→ **Exercise**
Starting at the top of the listing below, copy each line exactly, stopping after the line that contains "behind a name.".

═══ Provided material

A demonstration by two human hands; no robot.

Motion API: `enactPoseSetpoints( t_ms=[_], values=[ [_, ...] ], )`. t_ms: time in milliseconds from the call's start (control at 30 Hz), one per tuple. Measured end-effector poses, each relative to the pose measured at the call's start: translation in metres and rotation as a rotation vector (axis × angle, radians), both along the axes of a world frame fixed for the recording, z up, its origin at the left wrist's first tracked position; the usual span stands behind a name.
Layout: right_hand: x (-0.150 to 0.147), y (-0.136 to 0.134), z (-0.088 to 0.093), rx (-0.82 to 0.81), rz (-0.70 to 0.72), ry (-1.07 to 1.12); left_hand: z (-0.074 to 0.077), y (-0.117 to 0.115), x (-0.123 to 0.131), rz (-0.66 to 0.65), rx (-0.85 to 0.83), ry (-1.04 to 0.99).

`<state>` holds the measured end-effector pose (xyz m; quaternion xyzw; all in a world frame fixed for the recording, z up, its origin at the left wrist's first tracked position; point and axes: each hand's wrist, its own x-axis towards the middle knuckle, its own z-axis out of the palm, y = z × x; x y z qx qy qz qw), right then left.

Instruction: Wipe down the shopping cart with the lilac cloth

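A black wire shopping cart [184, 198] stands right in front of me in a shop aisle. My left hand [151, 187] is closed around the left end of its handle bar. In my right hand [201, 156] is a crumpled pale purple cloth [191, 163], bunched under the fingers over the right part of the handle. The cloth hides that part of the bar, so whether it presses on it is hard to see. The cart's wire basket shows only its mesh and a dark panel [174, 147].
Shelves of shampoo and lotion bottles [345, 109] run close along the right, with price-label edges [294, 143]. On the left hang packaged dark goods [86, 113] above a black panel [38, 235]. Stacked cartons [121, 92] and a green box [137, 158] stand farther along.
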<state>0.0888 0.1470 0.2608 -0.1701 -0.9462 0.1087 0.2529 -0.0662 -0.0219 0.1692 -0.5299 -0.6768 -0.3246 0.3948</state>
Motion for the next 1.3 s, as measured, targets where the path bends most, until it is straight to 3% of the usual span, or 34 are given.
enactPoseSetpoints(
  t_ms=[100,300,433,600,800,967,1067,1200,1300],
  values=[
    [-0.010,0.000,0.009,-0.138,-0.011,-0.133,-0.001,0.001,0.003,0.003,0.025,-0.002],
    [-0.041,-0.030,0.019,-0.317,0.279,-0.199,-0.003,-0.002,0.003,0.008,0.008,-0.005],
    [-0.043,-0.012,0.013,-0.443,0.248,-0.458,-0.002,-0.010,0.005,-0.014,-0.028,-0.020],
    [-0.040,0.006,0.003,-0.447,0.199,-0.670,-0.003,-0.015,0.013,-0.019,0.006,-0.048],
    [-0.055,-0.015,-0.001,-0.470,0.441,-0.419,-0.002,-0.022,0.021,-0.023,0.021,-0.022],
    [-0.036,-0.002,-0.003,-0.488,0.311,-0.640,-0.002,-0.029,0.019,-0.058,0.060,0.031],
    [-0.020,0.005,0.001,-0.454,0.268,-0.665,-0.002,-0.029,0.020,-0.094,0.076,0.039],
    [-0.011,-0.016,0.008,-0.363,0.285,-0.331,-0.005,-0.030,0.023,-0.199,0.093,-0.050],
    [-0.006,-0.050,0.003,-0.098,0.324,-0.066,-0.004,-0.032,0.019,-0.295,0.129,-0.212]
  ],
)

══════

→ **Response for this exercise**
A demonstration by two human hands; no robot.

Motion API: `enactPoseSetpoints( t_ms=[_], values=[ [_, ...] ], )`. t_ms: time in milliseconds from the call's start (control at 30 Hz), one per tuple. Measured end-effector poses, each relative to the pose measured at the call's start: translation in metres and rotation as a rotation vector (axis × angle, radians), both along the axes of a world frame fixed for the recording, z up, its origin at the left wrist's first tracked position; the usual span stands behind a name.

With this, the exercise is finished.